◆ **TASK GOAL**
Using the data below, copy out all lines with the word "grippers".

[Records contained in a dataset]
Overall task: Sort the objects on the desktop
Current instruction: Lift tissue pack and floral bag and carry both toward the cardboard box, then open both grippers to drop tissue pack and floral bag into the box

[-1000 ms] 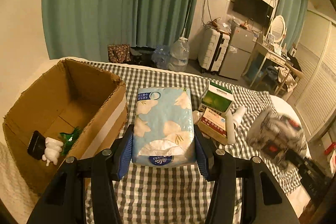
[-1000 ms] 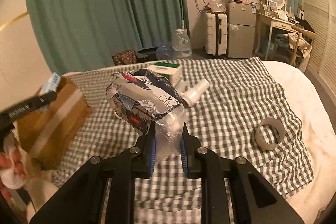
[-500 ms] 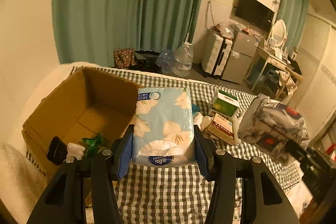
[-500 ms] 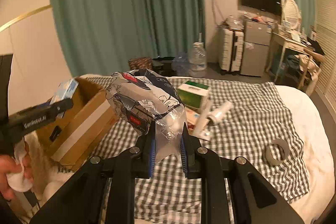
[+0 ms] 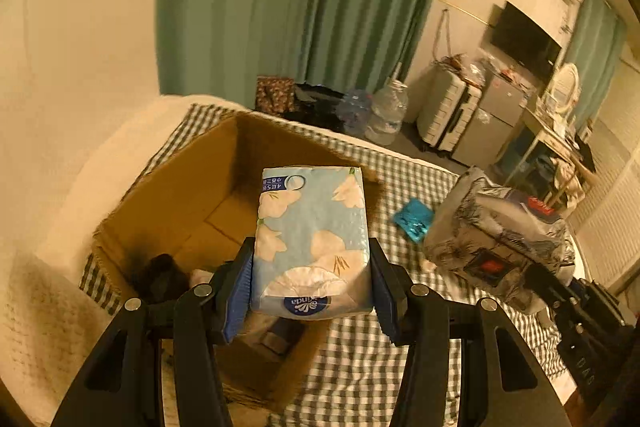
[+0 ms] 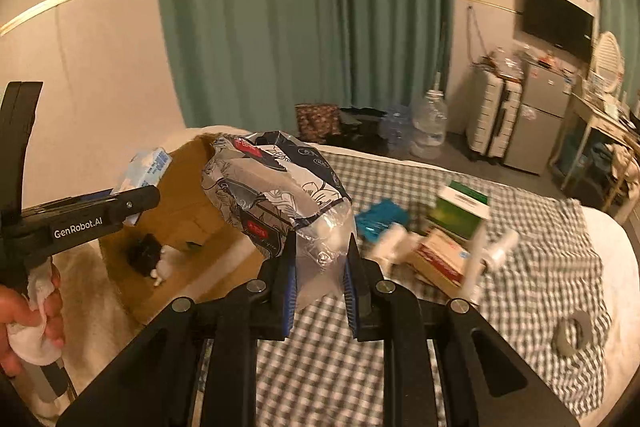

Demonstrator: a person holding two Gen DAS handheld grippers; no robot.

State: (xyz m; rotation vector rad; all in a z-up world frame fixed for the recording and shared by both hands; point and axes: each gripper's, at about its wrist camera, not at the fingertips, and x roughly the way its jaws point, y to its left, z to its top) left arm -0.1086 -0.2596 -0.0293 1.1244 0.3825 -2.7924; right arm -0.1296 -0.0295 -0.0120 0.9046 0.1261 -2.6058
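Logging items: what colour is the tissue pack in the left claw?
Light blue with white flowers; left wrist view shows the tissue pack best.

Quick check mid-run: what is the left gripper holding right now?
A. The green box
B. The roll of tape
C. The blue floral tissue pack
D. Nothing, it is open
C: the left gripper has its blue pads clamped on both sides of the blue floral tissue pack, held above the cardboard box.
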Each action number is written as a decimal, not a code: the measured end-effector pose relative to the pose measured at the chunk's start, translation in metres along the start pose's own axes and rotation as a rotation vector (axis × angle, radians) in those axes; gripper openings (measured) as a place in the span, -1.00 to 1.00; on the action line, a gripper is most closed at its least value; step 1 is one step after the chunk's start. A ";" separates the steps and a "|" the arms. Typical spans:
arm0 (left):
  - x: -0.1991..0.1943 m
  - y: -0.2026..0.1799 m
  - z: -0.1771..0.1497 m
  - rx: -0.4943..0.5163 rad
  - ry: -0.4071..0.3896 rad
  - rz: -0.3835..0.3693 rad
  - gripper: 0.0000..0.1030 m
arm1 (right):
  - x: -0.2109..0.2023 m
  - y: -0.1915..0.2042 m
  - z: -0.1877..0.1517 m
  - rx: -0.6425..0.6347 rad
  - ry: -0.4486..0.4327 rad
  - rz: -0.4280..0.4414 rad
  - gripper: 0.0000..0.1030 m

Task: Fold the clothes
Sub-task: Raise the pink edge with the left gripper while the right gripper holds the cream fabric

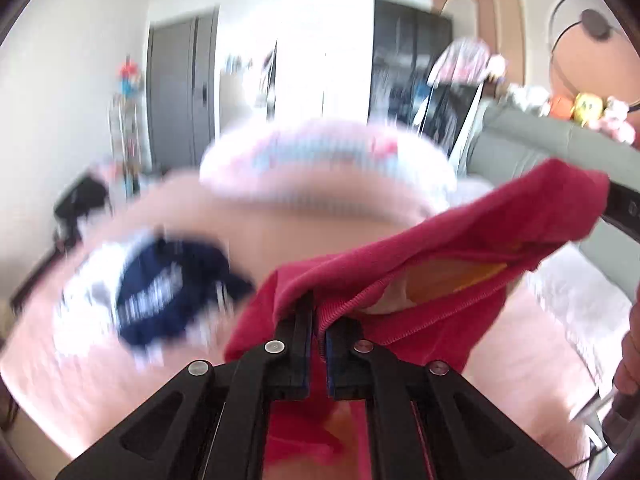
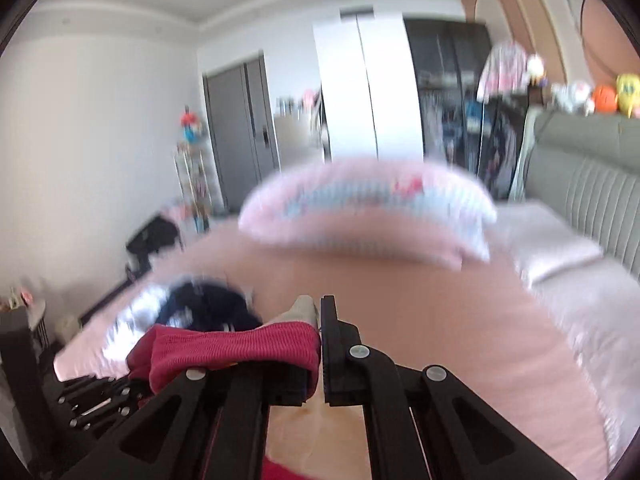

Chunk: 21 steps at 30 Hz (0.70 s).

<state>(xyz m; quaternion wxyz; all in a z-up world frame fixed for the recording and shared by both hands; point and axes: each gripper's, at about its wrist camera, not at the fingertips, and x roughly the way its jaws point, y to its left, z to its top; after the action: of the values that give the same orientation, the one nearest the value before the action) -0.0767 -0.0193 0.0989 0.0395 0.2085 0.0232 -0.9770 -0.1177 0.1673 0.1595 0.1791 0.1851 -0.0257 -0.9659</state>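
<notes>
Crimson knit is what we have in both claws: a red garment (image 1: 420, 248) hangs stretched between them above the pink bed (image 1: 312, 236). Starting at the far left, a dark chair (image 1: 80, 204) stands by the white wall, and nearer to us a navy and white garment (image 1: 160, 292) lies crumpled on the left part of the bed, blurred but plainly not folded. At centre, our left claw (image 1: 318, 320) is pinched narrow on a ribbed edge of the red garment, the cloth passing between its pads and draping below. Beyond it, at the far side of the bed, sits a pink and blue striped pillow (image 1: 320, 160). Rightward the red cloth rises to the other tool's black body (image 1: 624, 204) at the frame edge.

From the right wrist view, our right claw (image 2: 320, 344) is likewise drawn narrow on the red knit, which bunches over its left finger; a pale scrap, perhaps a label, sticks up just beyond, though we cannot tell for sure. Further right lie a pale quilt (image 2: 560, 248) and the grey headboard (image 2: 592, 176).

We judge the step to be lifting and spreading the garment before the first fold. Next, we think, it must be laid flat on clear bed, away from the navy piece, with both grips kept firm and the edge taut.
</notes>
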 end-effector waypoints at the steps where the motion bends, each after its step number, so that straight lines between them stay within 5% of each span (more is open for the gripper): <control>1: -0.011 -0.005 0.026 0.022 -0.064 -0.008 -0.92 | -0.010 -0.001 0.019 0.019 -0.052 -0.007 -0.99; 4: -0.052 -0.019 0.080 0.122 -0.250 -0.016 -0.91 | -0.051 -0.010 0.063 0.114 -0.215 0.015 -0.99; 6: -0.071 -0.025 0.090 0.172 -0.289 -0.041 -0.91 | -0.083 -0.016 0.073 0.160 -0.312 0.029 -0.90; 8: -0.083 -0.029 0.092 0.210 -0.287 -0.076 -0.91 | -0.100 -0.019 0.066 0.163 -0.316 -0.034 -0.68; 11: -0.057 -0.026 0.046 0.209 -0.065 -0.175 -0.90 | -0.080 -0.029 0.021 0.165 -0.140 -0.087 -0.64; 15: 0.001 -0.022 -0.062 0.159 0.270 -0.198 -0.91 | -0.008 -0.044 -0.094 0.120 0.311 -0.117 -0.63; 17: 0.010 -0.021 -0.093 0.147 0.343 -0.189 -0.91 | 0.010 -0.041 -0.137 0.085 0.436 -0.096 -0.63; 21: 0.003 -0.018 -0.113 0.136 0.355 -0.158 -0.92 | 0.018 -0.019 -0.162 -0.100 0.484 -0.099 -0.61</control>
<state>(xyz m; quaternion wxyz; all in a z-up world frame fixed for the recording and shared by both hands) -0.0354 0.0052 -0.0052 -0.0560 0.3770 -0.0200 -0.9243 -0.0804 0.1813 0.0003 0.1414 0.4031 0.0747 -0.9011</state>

◆ **ANSWER TO THIS TASK**
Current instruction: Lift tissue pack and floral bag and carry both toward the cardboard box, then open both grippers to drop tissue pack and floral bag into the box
Demonstrator: a person holding two Gen DAS handheld grippers; no robot.

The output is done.